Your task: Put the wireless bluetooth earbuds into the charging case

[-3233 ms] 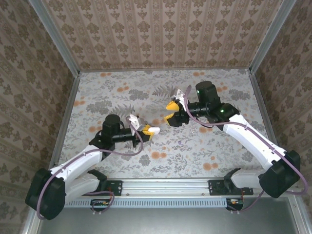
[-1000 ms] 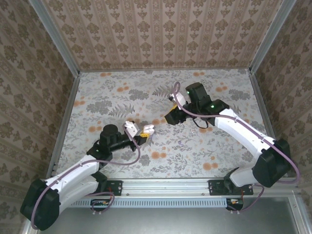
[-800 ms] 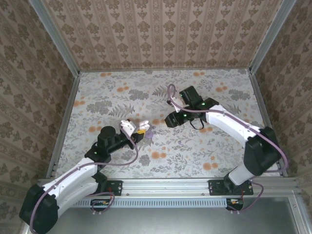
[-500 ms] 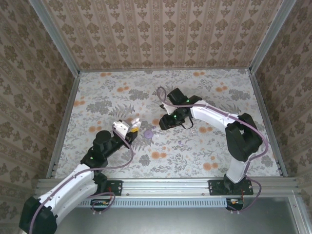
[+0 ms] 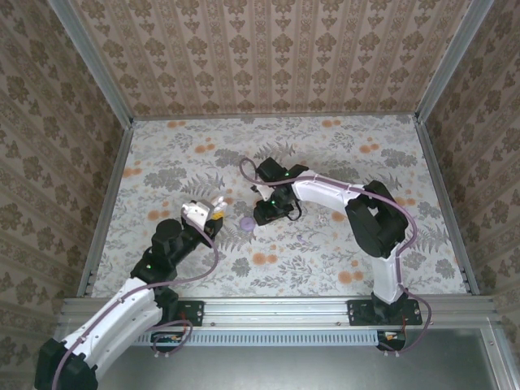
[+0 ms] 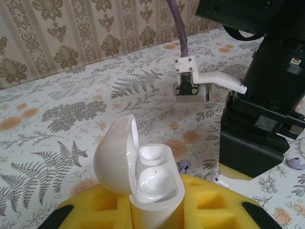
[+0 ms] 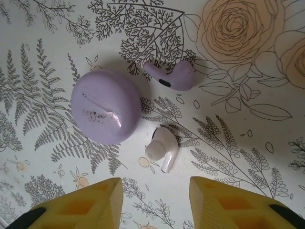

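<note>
The flowery table (image 5: 162,154) is lying under everything. The right arm (image 5: 325,191) is reaching from the right toward the round purple case (image 7: 106,106), which is sitting shut on the table. The left arm (image 5: 122,305) is reaching toward the purple case from the near left.

The right gripper (image 7: 155,198) is hanging just above the purple case's side. Its yellow fingers (image 7: 78,207) are standing apart and are holding nothing. The left gripper (image 6: 155,212) is squeezing the white charging case (image 6: 143,171) a little to the left of the purple case, and the lid is standing open.

The purple earbud (image 7: 172,76) is lying just beside the purple case. The white earbud (image 7: 161,148) is also lying on the table just beside the purple case, right in front of the right gripper's spread fingers.
</note>
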You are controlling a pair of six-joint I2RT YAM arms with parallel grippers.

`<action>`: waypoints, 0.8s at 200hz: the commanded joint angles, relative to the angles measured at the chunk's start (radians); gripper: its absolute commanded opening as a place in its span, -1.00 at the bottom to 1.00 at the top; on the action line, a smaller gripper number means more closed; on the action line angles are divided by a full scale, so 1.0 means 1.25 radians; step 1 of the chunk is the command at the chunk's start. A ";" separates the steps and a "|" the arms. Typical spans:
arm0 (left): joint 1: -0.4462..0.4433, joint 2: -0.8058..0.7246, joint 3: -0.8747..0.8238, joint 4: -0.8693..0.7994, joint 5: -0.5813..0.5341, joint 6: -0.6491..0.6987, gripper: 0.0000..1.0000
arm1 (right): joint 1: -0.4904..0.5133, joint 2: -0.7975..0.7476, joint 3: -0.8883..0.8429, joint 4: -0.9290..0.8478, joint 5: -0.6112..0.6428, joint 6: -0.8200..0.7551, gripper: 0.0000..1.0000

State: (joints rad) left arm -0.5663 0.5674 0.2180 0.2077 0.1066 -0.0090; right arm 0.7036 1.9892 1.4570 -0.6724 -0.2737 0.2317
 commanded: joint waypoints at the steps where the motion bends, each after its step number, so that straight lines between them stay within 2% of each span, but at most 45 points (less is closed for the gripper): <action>1: 0.008 -0.009 -0.003 -0.015 -0.006 -0.021 -0.78 | 0.012 0.028 0.030 -0.029 0.042 0.005 -0.17; 84: 0.015 -0.010 -0.002 -0.014 0.000 -0.022 -0.78 | 0.017 0.076 0.051 -0.015 0.048 -0.003 -0.20; 160: 0.016 -0.015 -0.006 -0.013 0.016 -0.037 -0.77 | 0.018 0.083 0.052 0.009 0.067 -0.010 -0.44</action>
State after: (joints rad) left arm -0.5545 0.5671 0.2180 0.2070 0.1081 -0.0311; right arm 0.7185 2.0823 1.5002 -0.6693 -0.2150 0.2272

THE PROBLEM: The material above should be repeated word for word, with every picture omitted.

RESULT FOR THIS EXERCISE:
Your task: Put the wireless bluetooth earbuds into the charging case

[-3233 ms] 
[-1000 ms] 
[-800 ms] 
[-500 ms] 
[+0 ms] 
[+0 ms] 
[+0 ms] 

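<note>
The flowery table (image 5: 162,154) is lying under everything. The right arm (image 5: 325,191) is reaching from the right toward the round purple case (image 7: 106,106), which is sitting shut on the table. The left arm (image 5: 122,305) is reaching toward the purple case from the near left.

The right gripper (image 7: 155,198) is hanging just above the purple case's side. Its yellow fingers (image 7: 78,207) are standing apart and are holding nothing. The left gripper (image 6: 155,212) is squeezing the white charging case (image 6: 143,171) a little to the left of the purple case, and the lid is standing open.

The purple earbud (image 7: 172,76) is lying just beside the purple case. The white earbud (image 7: 161,148) is also lying on the table just beside the purple case, right in front of the right gripper's spread fingers.
</note>
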You are controlling a pair of six-joint I2RT YAM arms with parallel grippers.

`<action>`: waypoints, 0.8s at 200hz: the commanded joint angles, relative to the angles measured at the chunk's start (radians); gripper: its absolute commanded opening as a place in its span, -1.00 at the bottom to 1.00 at the top; on the action line, a smaller gripper number means more closed; on the action line angles are divided by a full scale, so 1.0 means 1.25 radians; step 1 of the chunk is the command at the chunk's start. A ";" separates the steps and a "|" the arms. Typical spans:
arm0 (left): joint 1: -0.4462..0.4433, joint 2: -0.8058..0.7246, joint 3: -0.8747..0.8238, joint 4: -0.8693..0.7994, joint 5: -0.5813..0.5341, joint 6: -0.6491..0.6987, gripper: 0.0000..1.0000
arm1 (right): joint 1: -0.4904..0.5133, joint 2: -0.7975..0.7476, joint 3: -0.8883..0.8429, joint 4: -0.9290..0.8478, joint 5: -0.6112..0.6428, joint 6: -0.8200..0.7551, gripper: 0.0000..1.0000

State: (joints rad) left arm -0.5663 0.5674 0.2180 0.2077 0.1066 -0.0090; right arm 0.7036 1.9892 1.4570 -0.6724 -0.2737 0.2317
 commanded: joint waypoints at the steps where the motion bends, each after its step number, so that straight lines between them stay within 2% of each span, but at most 45 points (less is closed for the gripper): <action>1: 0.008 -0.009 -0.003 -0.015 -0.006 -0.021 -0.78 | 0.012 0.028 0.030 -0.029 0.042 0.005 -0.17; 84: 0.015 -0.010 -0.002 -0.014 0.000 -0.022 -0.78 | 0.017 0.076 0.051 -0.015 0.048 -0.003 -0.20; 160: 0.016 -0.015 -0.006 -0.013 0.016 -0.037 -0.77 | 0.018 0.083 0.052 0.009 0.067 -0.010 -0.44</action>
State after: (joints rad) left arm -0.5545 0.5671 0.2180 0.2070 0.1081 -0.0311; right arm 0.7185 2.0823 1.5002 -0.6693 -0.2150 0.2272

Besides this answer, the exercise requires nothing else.